Exercise:
A faithful copy of each entry below is expected, with the images removed.

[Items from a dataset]
..............................

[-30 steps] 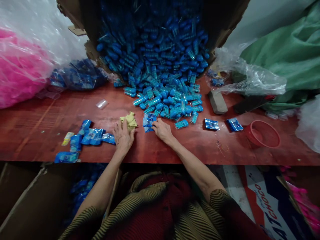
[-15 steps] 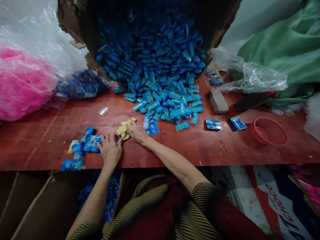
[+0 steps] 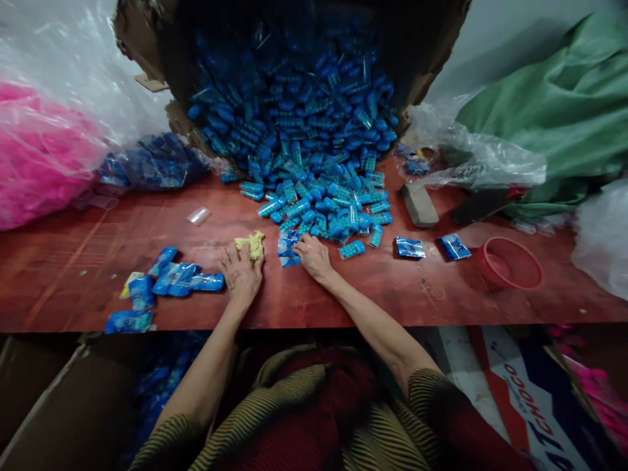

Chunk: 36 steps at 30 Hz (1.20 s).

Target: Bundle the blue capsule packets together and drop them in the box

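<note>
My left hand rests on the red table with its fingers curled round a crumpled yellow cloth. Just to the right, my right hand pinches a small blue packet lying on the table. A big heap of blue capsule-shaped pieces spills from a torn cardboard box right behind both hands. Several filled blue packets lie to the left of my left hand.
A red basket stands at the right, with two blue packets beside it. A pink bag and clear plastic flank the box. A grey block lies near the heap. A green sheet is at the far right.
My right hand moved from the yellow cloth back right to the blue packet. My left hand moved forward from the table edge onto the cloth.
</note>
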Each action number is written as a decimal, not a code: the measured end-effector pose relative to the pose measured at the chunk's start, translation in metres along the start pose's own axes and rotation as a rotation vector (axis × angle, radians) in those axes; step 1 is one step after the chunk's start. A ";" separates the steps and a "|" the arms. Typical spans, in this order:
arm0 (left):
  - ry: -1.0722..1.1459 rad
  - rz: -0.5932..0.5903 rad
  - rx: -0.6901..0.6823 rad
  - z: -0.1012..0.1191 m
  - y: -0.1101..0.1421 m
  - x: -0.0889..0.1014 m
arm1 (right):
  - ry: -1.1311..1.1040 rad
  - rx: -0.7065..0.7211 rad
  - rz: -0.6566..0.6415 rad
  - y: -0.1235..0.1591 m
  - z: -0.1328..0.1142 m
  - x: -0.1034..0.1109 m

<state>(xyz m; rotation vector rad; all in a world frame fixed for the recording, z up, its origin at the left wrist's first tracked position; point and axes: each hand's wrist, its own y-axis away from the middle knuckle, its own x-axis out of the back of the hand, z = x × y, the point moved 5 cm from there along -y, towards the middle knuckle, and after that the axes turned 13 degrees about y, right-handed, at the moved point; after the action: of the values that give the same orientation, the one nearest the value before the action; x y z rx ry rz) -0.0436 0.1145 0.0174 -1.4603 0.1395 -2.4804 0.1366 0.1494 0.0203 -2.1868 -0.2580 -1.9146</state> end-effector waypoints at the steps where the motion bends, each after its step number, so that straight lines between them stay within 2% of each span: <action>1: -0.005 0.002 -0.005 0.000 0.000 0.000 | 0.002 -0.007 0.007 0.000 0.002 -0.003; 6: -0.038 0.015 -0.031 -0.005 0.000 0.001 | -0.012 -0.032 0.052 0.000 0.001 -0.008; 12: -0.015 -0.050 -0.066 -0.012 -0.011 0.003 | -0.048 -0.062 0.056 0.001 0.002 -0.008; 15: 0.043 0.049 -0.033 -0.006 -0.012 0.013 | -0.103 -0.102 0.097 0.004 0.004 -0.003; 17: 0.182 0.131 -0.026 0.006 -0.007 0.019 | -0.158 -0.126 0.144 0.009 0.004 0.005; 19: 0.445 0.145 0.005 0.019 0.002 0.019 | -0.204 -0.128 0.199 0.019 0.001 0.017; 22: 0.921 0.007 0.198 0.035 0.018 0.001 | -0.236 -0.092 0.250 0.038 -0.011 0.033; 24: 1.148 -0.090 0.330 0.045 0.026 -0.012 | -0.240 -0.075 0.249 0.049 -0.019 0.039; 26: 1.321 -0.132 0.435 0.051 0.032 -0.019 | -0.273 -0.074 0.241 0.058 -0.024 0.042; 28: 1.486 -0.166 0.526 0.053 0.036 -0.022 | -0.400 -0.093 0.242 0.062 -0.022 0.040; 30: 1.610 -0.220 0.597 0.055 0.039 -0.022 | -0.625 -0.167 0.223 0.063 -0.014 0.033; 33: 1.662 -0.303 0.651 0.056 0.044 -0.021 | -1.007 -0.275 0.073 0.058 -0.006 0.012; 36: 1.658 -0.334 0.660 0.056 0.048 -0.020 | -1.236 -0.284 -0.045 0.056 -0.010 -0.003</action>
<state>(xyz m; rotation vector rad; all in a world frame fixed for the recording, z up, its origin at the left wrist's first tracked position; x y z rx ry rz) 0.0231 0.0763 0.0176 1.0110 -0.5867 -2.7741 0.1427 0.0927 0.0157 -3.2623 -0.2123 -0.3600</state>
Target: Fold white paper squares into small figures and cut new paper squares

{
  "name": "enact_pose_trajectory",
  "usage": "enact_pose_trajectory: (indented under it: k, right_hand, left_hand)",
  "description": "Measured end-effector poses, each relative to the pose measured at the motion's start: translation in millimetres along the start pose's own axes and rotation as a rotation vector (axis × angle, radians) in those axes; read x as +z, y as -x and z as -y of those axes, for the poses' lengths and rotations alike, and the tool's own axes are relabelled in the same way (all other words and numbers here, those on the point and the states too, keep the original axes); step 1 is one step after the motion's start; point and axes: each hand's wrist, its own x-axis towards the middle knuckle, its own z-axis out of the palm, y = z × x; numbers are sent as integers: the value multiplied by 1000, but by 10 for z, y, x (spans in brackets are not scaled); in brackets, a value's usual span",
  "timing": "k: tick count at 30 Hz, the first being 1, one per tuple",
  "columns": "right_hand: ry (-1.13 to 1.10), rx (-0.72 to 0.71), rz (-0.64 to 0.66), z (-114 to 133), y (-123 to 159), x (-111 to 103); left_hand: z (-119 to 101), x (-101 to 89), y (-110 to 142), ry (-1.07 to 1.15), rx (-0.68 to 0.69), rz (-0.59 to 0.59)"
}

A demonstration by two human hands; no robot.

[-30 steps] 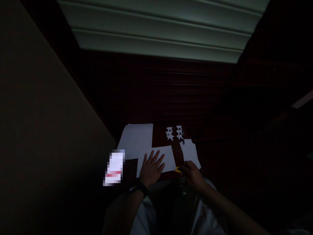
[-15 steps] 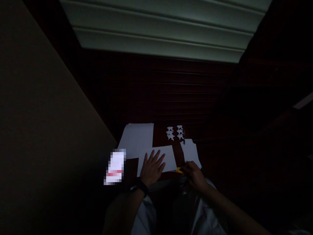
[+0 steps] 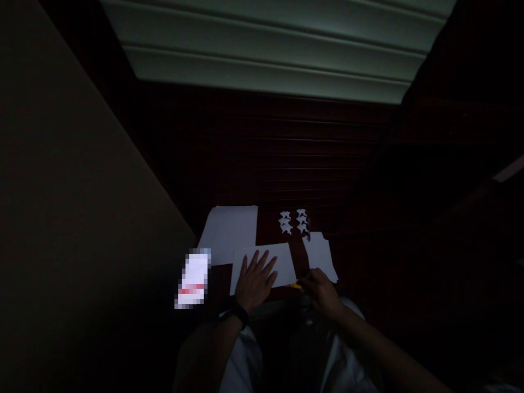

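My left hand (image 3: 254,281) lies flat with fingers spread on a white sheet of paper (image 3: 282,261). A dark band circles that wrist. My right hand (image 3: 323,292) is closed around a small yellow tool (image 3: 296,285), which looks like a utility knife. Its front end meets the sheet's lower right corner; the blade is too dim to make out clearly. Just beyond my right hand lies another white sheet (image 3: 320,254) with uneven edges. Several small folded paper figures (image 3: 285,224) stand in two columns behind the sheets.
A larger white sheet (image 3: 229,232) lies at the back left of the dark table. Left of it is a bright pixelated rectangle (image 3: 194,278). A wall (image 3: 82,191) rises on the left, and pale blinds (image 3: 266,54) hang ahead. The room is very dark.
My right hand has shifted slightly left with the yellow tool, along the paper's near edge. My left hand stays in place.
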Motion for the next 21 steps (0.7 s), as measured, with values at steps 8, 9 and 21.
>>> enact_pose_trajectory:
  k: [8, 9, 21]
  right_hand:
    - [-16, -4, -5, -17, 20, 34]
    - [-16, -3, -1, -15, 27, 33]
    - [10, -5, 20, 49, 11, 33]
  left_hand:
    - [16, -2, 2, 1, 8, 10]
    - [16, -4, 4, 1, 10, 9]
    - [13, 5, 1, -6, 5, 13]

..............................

Written answer:
[-30 steps] 
[-15 steps] 
[+0 steps] 

Chunk: 36 steps at 30 Hz (1.20 s).

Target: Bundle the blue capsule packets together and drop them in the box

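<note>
My left hand rests on the red table with its fingers curled round a crumpled yellow cloth. Just to the right, my right hand pinches a small blue packet lying on the table. A big heap of blue capsule-shaped pieces spills from a torn cardboard box right behind both hands. Several filled blue packets lie to the left of my left hand.
A red basket stands at the right, with two blue packets beside it. A pink bag and clear plastic flank the box. A grey block lies near the heap. A green sheet is at the far right.
My right hand moved from the yellow cloth back right to the blue packet. My left hand moved forward from the table edge onto the cloth.
</note>
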Each action number is written as a decimal, not a code: the measured end-effector pose relative to the pose measured at the chunk's start, translation in metres along the start pose's own axes and rotation as a rotation vector (axis × angle, radians) in those axes; step 1 is one step after the chunk's start. A ";" separates the steps and a "|" the arms. Typical spans, in this order:
arm0 (left):
  - ry: -1.0722..1.1459 rad
  - rz: -0.5932..0.5903 rad
  - rx: -0.6901..0.6823 rad
  - z: -0.1012..0.1191 m
  - y: -0.1101..0.1421 m
  - x: -0.0889..0.1014 m
arm1 (right):
  - ry: -1.1311..1.1040 rad
  - rx: -0.7065..0.7211 rad
  - rz: -0.6566..0.6415 rad
  - y: -0.1235..0.1591 m
  - z: -0.1328..0.1142 m
  - x: -0.1034..0.1109 m

<state>(xyz m; rotation vector rad; all in a world frame fixed for the recording, z up, its origin at the left wrist's first tracked position; point and axes: each hand's wrist, its own y-axis away from the middle knuckle, its own x-axis out of the back of the hand, z = x × y, the point moved 5 cm from there along -y, towards the middle knuckle, and after that the axes turned 13 degrees about y, right-handed, at the moved point; after the action: of the values that give the same orientation, the one nearest the value before the action; x y z rx ry rz) -0.0436 0.1145 0.0174 -1.4603 0.1395 -2.4804 0.1366 0.1494 0.0203 -2.1868 -0.2580 -1.9146</state> end-effector waypoints at the steps where the motion bends, each after its step number, so that straight lines between them stay within 2% of each span: <action>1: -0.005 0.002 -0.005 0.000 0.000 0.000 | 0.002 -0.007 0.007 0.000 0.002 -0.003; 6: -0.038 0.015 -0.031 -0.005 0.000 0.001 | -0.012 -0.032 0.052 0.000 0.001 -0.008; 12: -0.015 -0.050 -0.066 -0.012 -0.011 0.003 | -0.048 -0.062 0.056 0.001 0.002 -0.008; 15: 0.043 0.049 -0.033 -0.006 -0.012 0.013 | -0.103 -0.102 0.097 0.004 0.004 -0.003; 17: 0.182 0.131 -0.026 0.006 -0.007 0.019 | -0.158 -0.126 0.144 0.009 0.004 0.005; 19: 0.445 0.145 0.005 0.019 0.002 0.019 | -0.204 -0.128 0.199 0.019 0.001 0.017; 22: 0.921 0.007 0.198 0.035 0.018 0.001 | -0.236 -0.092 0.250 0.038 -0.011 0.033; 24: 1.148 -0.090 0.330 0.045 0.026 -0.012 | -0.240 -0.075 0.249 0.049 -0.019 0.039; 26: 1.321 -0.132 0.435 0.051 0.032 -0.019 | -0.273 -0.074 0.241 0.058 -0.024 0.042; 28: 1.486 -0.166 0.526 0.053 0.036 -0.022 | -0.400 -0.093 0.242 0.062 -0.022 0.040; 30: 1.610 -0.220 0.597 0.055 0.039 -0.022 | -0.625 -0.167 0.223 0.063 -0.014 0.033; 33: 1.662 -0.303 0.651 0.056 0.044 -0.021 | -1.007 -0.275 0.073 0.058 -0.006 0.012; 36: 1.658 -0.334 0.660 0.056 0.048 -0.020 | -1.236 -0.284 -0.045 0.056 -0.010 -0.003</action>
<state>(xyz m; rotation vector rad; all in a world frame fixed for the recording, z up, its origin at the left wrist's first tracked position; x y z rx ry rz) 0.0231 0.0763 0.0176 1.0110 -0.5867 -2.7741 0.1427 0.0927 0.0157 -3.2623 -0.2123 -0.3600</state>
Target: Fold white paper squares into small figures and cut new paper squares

{
  "name": "enact_pose_trajectory",
  "usage": "enact_pose_trajectory: (indented under it: k, right_hand, left_hand)",
  "description": "Measured end-effector poses, each relative to the pose measured at the motion's start: translation in millimetres along the start pose's own axes and rotation as a rotation vector (axis × angle, radians) in those axes; read x as +z, y as -x and z as -y of those axes, for the poses' lengths and rotations alike, and the tool's own axes are relabelled in the same way (all other words and numbers here, those on the point and the states too, keep the original axes); step 1 is one step after the motion's start; point and axes: each hand's wrist, its own x-axis towards the middle knuckle, its own z-axis out of the palm, y = z × x; numbers are sent as integers: the value multiplied by 1000, but by 10 for z, y, x (spans in brackets are not scaled); in brackets, a value's usual span",
  "timing": "k: tick count at 30 Hz, the first being 1, one per tuple",
  "columns": "right_hand: ry (-1.13 to 1.10), rx (-0.72 to 0.71), rz (-0.64 to 0.66), z (-114 to 133), y (-123 to 159), x (-111 to 103); left_hand: z (-119 to 101), x (-101 to 89), y (-110 to 142), ry (-1.07 to 1.15), rx (-0.68 to 0.69), rz (-0.59 to 0.59)"
}

A demonstration by two human hands; no robot.

[-30 steps] 
[-15 steps] 
[+0 steps] 

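My left hand (image 3: 254,281) lies flat with fingers spread on a white sheet of paper (image 3: 282,261). A dark band circles that wrist. My right hand (image 3: 323,292) is closed around a small yellow tool (image 3: 296,285), which looks like a utility knife. Its front end meets the sheet's lower right corner; the blade is too dim to make out clearly. Just beyond my right hand lies another white sheet (image 3: 320,254) with uneven edges. Several small folded paper figures (image 3: 285,224) stand in two columns behind the sheets.
A larger white sheet (image 3: 229,232) lies at the back left of the dark table. Left of it is a bright pixelated rectangle (image 3: 194,278). A wall (image 3: 82,191) rises on the left, and pale blinds (image 3: 266,54) hang ahead. The room is very dark.
My right hand has shifted slightly left with the yellow tool, along the paper's near edge. My left hand stays in place.
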Motion for the next 21 steps (0.7 s), as measured, with values at steps 8, 9 and 21.
>>> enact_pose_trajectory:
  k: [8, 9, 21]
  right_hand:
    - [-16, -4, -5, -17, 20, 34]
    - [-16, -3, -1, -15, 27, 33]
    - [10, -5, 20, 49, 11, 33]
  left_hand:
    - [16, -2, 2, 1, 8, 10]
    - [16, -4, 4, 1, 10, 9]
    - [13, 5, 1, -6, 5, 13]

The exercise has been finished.